The house is a textbook case of the challenges facing current owners of historic properties of the first rank. Our hosts are Sir Ludovic Shaw Stewart and the Hon. Mrs Christopher Chetwode. The latter is an art historian and a prominent figure in the field of historic buildings in Scotland. The lecturer, Caroline Knight, an architectural historian with a speciality in country houses, is her sister.
Ardgowan. The coach leaves Glasgow Railway Station at 2.15pm and Glasgow Airport at 3.00pm. Continue west to the coast of the Firth of Clyde and reach Ardgowan in time for afternoon tea. After settling in to your rooms, there is a tour of the house and gardens followed by some free time, drinks and dinner.
Mount Stuart. Cross by ferry to the Isle of Bute. Magnificent in scale and in the lavishness of decoration and furnishing, Mount Stuart was built in the last two decades of the 19th century by one of the richest men in the world, the third Marquess of Bute. The picture collection is superb. Beautifully maintained by the current Marquess, the house is surrounded by extensive gardens and woods.
Culzean, Dumfries House. A leisurely start allows time for independent exploration of Ardgowan. Then drive to the clifftop Culzean Castle, Robert Adam’s boldest creation, with oval stair hall and round drawing room with views out to sea. Also by Adam, Dumfries House, famously saved for the nation with the help of the Prince of Wales in 2007, is a perfect Palladian composition which retains unspoilt interiors and a unique set of Chippendale furniture. We have an after-hours tour followed by dinner in the house.
Ardgowan, Kelburn. The morning is spent at Ardgowan, entirely free or with the option of an in-depth tour to study some aspects of the house. In the afternoon visit Kelburn Castle, property of the Earl of Glasgow and in the same family for 800 years. Part remains a defensible tower house, and there is a lovely set of rooms of c. 1700.
Strachur, Inveraray. Take a ferry across the Firth of Clyde to the Cowal Peninsula and drive to Strachur House. The property of Sir Charles and Lady Maclean is a fascinating
18th-century mansion of middling size; its 20th-century history is entwined with the western Balkans. Inveraray Castle is the ancestral home of the Dukes of Argyll. Despite its four corner towers and Gothic windows, it is entirely 18th-century, and inside are some extraordinarily fine rooms and a very good art collection.
Glasgow. Holmwood House was designed by Alexander ‘Greek’ Thomson and was built in 1857–58 for James Couper, a local businessman. From here the coach takes you to Glasgow Railway Station by 12.30pm and to Glasgow Airport by 1.00pm or 4.00pm.

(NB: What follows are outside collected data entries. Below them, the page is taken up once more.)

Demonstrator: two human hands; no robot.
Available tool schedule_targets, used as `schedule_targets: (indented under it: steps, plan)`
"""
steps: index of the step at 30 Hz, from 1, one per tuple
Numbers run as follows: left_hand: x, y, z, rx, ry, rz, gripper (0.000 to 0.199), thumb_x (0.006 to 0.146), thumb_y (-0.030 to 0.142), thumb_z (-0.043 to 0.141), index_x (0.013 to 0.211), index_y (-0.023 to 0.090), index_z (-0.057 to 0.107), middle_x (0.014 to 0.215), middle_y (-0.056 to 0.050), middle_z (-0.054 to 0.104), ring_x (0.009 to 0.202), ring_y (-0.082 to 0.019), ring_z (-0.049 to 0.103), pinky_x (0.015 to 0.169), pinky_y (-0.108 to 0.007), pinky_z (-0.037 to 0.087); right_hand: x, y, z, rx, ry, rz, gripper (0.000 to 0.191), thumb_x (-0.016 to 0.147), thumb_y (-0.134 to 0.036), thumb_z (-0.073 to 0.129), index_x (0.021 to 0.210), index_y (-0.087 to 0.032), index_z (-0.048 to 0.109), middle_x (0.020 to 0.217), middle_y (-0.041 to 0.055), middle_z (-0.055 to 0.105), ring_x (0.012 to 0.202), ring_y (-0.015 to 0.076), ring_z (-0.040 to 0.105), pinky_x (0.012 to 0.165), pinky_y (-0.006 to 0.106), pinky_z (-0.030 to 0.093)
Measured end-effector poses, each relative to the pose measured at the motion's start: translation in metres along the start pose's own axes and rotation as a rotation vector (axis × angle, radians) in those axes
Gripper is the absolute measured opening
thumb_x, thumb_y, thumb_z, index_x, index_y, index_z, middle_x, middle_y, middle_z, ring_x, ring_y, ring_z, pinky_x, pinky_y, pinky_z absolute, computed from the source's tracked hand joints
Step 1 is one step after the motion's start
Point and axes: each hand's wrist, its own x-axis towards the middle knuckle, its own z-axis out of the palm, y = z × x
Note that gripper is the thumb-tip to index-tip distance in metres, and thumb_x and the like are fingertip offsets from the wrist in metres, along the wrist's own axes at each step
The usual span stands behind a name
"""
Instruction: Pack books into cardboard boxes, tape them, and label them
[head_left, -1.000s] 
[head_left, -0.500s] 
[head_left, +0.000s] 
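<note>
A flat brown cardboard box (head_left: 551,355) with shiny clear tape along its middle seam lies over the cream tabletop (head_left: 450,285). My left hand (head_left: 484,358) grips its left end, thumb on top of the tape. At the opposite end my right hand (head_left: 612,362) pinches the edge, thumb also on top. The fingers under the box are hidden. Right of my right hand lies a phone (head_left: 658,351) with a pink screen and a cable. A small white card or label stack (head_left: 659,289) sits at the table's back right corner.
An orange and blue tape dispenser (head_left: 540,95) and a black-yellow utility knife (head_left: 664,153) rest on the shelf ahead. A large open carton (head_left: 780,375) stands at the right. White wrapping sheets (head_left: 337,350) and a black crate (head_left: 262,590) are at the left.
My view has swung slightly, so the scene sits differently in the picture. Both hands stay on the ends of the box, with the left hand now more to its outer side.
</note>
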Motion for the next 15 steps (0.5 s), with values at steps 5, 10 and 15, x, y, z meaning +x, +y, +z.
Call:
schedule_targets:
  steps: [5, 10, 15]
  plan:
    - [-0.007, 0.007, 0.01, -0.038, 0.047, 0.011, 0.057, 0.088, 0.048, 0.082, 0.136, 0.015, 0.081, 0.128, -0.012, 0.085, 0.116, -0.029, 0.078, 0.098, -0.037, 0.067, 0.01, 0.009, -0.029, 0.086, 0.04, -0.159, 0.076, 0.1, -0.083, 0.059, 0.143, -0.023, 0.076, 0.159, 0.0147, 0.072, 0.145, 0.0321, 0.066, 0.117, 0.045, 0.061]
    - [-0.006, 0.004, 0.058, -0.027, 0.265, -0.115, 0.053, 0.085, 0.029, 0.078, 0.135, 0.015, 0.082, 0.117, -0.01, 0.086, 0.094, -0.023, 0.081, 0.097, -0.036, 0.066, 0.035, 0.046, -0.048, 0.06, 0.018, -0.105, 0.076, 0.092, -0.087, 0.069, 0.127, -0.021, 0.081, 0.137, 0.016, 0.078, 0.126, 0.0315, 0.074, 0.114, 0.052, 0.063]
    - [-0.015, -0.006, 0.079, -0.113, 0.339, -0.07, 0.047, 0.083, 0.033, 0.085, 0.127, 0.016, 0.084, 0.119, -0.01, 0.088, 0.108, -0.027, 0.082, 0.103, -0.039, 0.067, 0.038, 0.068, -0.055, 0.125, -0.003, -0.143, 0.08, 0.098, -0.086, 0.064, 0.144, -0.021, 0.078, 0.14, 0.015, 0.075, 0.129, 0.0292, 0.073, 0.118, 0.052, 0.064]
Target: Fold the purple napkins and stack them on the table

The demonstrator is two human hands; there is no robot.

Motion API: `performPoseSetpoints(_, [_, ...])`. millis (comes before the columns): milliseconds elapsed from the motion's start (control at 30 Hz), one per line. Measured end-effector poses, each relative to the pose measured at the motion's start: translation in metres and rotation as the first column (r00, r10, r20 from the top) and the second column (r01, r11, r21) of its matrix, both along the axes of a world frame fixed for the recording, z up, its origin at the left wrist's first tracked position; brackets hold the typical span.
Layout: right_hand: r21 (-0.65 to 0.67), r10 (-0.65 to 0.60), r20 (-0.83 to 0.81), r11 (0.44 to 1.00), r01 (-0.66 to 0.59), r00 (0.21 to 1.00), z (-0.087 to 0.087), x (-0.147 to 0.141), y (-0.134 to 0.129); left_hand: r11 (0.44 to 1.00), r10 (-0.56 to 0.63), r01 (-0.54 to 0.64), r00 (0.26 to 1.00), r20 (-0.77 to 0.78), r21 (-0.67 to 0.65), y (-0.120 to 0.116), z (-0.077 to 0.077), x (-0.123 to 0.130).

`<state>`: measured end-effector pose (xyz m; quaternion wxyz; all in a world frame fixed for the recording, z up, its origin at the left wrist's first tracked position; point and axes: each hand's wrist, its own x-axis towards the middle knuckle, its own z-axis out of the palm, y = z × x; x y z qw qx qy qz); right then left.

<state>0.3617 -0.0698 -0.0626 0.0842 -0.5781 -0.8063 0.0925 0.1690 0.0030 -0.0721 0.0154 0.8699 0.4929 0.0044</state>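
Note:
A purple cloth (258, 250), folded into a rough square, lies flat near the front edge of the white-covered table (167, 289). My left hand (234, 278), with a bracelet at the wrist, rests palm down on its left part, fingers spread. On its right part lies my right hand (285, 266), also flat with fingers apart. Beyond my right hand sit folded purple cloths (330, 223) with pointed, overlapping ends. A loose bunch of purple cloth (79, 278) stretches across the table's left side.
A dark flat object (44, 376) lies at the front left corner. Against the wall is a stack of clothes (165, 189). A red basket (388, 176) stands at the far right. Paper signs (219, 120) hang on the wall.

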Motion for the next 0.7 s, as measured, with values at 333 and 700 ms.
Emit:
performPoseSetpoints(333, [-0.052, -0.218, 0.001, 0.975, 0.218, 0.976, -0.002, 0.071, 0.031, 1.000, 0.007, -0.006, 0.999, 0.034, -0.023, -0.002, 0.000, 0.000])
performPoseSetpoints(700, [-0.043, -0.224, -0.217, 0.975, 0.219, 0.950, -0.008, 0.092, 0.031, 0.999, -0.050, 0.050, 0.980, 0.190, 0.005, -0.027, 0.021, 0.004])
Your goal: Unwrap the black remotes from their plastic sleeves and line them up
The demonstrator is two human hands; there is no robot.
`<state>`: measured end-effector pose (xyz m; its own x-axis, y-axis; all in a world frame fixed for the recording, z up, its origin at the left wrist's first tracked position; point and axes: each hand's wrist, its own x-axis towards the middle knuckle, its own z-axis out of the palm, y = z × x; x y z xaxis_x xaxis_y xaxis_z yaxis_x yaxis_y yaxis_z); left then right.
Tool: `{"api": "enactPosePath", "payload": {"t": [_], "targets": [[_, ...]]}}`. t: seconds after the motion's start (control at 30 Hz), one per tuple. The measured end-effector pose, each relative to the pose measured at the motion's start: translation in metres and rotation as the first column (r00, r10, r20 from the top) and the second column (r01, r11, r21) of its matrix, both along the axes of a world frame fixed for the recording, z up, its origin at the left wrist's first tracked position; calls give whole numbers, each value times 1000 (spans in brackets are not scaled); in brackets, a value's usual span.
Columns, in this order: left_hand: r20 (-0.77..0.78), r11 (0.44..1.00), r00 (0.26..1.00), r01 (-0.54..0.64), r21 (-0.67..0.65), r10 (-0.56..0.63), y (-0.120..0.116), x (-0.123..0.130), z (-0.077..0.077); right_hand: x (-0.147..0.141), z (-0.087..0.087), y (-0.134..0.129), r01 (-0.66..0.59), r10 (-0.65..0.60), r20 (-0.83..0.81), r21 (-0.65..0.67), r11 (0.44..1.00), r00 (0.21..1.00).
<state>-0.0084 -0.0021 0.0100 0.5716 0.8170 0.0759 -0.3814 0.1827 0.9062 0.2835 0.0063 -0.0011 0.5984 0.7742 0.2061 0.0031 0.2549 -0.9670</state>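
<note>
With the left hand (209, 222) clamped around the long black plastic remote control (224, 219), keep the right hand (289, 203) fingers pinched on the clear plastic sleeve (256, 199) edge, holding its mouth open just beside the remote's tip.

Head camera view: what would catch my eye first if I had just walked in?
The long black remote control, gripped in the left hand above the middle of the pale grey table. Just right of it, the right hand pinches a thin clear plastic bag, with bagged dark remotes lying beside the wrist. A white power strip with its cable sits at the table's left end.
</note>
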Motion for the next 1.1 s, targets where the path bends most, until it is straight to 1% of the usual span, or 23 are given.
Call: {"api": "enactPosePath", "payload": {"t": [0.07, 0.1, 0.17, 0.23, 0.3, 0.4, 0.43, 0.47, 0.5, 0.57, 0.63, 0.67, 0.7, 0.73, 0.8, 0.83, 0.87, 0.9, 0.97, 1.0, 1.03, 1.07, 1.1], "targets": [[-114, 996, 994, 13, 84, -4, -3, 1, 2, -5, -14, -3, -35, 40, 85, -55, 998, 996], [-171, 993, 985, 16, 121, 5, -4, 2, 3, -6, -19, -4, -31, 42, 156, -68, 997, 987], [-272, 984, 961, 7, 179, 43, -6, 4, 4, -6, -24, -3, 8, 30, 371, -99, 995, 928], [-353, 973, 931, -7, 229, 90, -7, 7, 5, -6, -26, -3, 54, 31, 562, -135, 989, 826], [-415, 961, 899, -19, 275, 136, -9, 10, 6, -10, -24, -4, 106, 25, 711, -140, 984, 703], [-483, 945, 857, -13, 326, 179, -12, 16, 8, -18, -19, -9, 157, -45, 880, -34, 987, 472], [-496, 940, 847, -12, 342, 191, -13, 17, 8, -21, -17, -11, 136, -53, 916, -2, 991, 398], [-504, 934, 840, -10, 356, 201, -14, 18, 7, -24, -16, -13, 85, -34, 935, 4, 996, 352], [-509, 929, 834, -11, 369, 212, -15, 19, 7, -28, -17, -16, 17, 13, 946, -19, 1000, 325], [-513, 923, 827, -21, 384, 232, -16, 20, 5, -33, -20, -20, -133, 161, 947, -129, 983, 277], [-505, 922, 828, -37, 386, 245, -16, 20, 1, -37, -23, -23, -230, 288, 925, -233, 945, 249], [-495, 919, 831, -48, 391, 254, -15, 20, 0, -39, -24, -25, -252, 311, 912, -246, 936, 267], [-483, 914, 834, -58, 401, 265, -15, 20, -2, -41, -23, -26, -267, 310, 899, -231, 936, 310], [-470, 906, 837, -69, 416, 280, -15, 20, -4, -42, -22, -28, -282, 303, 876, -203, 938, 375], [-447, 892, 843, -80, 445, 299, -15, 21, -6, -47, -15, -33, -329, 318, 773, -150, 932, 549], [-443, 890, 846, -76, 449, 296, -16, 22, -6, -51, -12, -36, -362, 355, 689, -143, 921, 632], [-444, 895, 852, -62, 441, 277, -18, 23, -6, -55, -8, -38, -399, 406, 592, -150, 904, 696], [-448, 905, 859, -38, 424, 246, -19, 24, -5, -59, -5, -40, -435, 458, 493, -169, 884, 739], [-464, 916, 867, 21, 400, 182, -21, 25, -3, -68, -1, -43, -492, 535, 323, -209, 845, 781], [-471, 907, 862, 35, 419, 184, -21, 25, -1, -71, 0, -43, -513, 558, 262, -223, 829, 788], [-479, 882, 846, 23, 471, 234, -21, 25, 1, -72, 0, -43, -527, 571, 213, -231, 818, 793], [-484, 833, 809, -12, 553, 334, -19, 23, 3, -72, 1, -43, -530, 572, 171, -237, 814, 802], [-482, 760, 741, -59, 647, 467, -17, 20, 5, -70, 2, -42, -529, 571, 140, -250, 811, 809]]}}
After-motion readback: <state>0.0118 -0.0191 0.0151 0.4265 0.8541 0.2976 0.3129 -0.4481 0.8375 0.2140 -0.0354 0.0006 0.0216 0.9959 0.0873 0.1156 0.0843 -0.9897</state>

Architectural historian specialising in 16th- to 18th-century British architectural and social history. She studied History and History of Art at London University, followed by an MA at the Courtauld Institute. She lectures frequently at the V&A and for The Arts Society. She has published academic articles, contributed to various books, and is author of London’s Country Houses. Website: www.carolineknight.co.uk
Price, per person
Two sharing: £3,310. Single Occupancy: £3,560
Private coach for transfers and excursions; ferry to the Isle of Bute and the Cowal Peninsula; accommodation as described above and below; breakfasts, three lunches and five dinners with wine, water and coffee; admission charges to all the properties visited; all gratuities; all taxes; the services of the lecture.
Ardgowan: it cannot be emphasised enough that Ardgowan is a private house, not a hotel – keys to bedrooms are not provided. Bedrooms vary in size, furnishings and facilities. While each room has its own bathroom, in some cases this is a few yards along a corridor. All have baths, some have showers over the bath as well. Towels, bathrobes and toiletries are provided. There is no air-conditioning, televisions in rooms or laundry service. There is a lift to the first floor.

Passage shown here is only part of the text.